Task prompt:
Copy out the records that follow, leaving every character as it is.
....
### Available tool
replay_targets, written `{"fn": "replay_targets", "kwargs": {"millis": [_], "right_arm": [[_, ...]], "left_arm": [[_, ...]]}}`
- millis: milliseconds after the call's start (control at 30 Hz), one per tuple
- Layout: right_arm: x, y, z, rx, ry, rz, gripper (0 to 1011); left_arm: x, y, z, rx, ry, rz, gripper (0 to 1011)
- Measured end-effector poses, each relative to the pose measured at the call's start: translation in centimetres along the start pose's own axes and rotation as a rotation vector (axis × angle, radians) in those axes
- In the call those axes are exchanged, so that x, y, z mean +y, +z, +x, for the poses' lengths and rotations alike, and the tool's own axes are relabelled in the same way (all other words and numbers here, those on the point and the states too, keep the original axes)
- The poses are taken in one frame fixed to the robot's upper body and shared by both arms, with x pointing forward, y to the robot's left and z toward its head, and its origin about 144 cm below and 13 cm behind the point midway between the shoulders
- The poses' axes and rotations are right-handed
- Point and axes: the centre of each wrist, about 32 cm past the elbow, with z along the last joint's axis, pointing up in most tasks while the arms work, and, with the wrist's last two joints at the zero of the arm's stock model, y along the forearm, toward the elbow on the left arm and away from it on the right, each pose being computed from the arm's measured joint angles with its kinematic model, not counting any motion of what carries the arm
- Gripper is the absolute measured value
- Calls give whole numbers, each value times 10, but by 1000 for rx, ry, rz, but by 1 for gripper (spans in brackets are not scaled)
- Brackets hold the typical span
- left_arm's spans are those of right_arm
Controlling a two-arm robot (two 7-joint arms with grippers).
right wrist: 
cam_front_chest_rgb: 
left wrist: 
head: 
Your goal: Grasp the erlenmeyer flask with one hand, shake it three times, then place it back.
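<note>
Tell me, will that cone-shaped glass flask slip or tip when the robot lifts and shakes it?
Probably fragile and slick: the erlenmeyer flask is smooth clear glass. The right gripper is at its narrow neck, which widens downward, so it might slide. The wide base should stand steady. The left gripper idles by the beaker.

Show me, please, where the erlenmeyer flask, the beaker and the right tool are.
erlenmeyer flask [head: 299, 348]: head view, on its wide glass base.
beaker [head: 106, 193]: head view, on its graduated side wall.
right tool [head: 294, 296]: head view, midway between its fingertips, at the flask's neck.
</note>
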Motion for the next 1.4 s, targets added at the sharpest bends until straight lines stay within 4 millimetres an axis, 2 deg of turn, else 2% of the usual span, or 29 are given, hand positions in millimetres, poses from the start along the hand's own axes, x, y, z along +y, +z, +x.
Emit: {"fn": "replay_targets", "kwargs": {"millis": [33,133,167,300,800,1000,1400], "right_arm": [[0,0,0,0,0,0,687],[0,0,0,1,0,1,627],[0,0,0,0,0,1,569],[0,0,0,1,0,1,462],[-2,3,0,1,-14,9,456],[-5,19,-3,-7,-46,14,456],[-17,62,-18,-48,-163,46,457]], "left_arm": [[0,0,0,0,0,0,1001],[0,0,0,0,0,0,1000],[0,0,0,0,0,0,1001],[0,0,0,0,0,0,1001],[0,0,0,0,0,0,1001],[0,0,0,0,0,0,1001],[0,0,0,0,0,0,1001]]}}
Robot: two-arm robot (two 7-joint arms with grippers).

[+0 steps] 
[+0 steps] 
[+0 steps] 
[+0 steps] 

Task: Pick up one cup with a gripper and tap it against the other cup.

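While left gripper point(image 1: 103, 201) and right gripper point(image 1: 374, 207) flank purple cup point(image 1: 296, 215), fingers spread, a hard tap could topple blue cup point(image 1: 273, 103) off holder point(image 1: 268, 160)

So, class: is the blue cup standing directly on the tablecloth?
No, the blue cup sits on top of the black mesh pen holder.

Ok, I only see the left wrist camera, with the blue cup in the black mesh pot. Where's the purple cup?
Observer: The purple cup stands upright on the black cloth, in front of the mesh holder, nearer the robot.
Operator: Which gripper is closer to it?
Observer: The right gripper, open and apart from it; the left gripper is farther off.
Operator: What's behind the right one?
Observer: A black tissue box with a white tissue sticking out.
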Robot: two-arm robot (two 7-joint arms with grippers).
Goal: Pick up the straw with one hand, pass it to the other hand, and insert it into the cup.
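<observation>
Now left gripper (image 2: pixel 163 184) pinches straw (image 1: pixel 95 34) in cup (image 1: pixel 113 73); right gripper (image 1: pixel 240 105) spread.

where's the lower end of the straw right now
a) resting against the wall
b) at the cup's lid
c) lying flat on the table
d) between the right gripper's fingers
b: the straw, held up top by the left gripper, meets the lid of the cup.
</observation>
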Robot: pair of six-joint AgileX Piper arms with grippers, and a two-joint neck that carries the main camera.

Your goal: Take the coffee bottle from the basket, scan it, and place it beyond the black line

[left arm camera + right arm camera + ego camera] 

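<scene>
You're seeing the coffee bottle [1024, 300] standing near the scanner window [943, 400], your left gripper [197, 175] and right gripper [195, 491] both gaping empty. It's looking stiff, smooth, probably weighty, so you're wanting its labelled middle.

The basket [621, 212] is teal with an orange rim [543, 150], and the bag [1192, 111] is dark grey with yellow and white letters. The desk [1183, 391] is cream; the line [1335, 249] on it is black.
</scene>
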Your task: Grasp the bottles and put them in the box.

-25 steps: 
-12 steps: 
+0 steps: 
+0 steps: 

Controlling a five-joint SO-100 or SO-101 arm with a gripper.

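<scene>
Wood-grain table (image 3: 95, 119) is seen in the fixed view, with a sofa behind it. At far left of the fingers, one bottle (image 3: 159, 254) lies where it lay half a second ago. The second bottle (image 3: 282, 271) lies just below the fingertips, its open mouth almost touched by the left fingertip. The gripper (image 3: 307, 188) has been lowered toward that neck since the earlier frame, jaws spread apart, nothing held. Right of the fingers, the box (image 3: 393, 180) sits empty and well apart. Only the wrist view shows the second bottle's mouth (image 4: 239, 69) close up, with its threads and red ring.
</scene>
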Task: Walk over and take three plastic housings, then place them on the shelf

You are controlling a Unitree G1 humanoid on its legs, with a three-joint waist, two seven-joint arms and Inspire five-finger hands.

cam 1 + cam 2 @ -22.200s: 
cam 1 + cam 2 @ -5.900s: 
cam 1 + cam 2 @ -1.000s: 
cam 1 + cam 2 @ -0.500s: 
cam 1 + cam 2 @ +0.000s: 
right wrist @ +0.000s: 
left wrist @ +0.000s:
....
Result of the exercise:
### Available tool
replay_targets, written `{"fn": "replay_targets", "kwargs": {"millis": [_], "right_arm": [[_, ...]], "left_arm": [[_, ...]]}}`
- millis: milliseconds after the call's start (control at 30 Hz), one per tuple
- Layout: right_arm: x, y, z, rx, ry, rz, gripper (0 to 1011); left_arm: x, y, z, rx, ry, rz, gripper (0 to 1011)
- Measured end-effector poses, each relative to the pose measured at the call's start: translation in centimetres along the start pose's own axes and rotation as a rotation vector (axis × angle, radians) in those axes
- In the call those axes are exchanged, so that x, y, z mean +y, +z, +x, for the poses' lengths and rotations alike, and the tool's own axes are relabelled in the same way (all other words and numbers here, those on the point and the states too, keep the original axes)
- The poses are taken in one frame fixed to the robot's upper body and shared by both arms, with x pointing forward, y to the robot's left and z toward its head, and its origin about 144 cm below and 13 cm behind the point midway between the shoulders
- The poses' axes and rotations are right-handed
- Point and axes: the centre of each wrist, about 32 cm past the elbow, with z along the last joint's axis, pointing up in most tasks while the arms work, and, with the wrist's last two joints at the zero of the arm's stock model, y along the forearm, toward the elbow on the left arm and away from it on the right, each pose being computed from the arm's measured joint angles with its kinematic model, not counting any motion of what carries the arm
- Gripper is the absolute measured value
- Calls give whole numbers, each value times 10, but by 1000 for rx, ry, rz, but by 1 for gripper (spans in brackets are not scaled)
- Brackets hold the typical span
- left_arm's spans are those of right_arm
Controlling a two-arm robot (two 7-joint arms with grippers).
right wrist: 
cam_front_chest_rgb: 
left wrist: 
head: 
Your goal: Grasp the erlenmeyer flask with one hand, shake it three times, then place it back.
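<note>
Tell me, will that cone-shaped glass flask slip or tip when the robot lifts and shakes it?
Probably fragile and slick: the erlenmeyer flask is smooth clear glass. The right gripper is at its narrow neck, which widens downward, so it might slide. The wide base should stand steady. The left gripper idles by the beaker.

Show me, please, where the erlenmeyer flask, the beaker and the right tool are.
erlenmeyer flask [head: 299, 348]: head view, on its wide glass base.
beaker [head: 106, 193]: head view, on its graduated side wall.
right tool [head: 294, 296]: head view, midway between its fingertips, at the flask's neck.
</note>
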Motion for the next 1.4 s, targets added at the sharpest bends until straight lines stay within 4 millimetres an axis, 2 deg of turn, else 2% of the usual span, or 29 are given, hand positions in millimetres, poses from the start along the hand's own axes, x, y, z along +y, +z, +x.
Emit: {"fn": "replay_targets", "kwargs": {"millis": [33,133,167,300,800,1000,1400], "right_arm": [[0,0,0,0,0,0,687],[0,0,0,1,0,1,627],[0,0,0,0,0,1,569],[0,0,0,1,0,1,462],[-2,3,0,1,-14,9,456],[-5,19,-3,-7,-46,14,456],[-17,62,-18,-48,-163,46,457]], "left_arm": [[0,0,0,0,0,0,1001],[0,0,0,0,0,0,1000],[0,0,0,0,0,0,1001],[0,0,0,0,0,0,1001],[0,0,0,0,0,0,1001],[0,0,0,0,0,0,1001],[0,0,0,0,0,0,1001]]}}
Robot: two-arm robot (two 7-joint arms with grippers).

[+0 steps] 
[+0 steps] 
[+0 steps] 
[+0 steps] 

Task: Pick up one cup with a gripper and tap it against the other cup.

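While left gripper point(image 1: 103, 201) and right gripper point(image 1: 374, 207) flank purple cup point(image 1: 296, 215), fingers spread, a hard tap could topple blue cup point(image 1: 273, 103) off holder point(image 1: 268, 160)

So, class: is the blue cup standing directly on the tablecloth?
No, the blue cup sits on top of the black mesh pen holder.

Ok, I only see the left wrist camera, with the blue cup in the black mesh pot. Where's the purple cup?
Observer: The purple cup stands upright on the black cloth, in front of the mesh holder, nearer the robot.
Operator: Which gripper is closer to it?
Observer: The right gripper, open and apart from it; the left gripper is farther off.
Operator: What's behind the right one?
Observer: A black tissue box with a white tissue sticking out.
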Robot: two-arm robot (two 7-joint arms with grippers).
Goal: Pick up the straw with one hand, pass it to the other hand, and insert it into the cup.
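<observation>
Now left gripper (image 2: pixel 163 184) pinches straw (image 1: pixel 95 34) in cup (image 1: pixel 113 73); right gripper (image 1: pixel 240 105) spread.

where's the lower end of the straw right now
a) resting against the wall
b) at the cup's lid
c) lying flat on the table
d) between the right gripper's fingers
b: the straw, held up top by the left gripper, meets the lid of the cup.
</observation>
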Robot: pair of six-joint AgileX Piper arms with grippers, and a two-joint neck that carries the main camera.

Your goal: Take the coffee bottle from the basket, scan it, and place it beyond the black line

[left arm camera + right arm camera + ego camera] 

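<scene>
You're seeing the coffee bottle [1024, 300] standing near the scanner window [943, 400], your left gripper [197, 175] and right gripper [195, 491] both gaping empty. It's looking stiff, smooth, probably weighty, so you're wanting its labelled middle.

The basket [621, 212] is teal with an orange rim [543, 150], and the bag [1192, 111] is dark grey with yellow and white letters. The desk [1183, 391] is cream; the line [1335, 249] on it is black.
</scene>
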Your task: Grasp the bottles and put them in the box.

-25 steps: 
-12 steps: 
+0 steps: 
+0 steps: 

Controlling a five-joint SO-100 or SO-101 arm with a gripper.

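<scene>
Wood-grain table (image 3: 95, 119) is seen in the fixed view, with a sofa behind it. At far left of the fingers, one bottle (image 3: 159, 254) lies where it lay half a second ago. The second bottle (image 3: 282, 271) lies just below the fingertips, its open mouth almost touched by the left fingertip. The gripper (image 3: 307, 188) has been lowered toward that neck since the earlier frame, jaws spread apart, nothing held. Right of the fingers, the box (image 3: 393, 180) sits empty and well apart. Only the wrist view shows the second bottle's mouth (image 4: 239, 69) close up, with its threads and red ring.
</scene>
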Task: Walk over and take three plastic housings, then place them on the shelf

You are controlling a Unitree G1 humanoid on its legs, with a three-joint waist, two seven-joint arms and Inspire five-finger hands.

cam 1 + cam 2 @ -22.200s: 
cam 1 + cam 2 @ -5.900s: 
cam 1 + cam 2 @ -1.000s: 
cam 1 + cam 2 @ -0.500s: 
cam 1 + cam 2 @ +0.000s: 
right wrist @ +0.000s: 
left wrist @ +0.000s:

The exercise requires no further answer.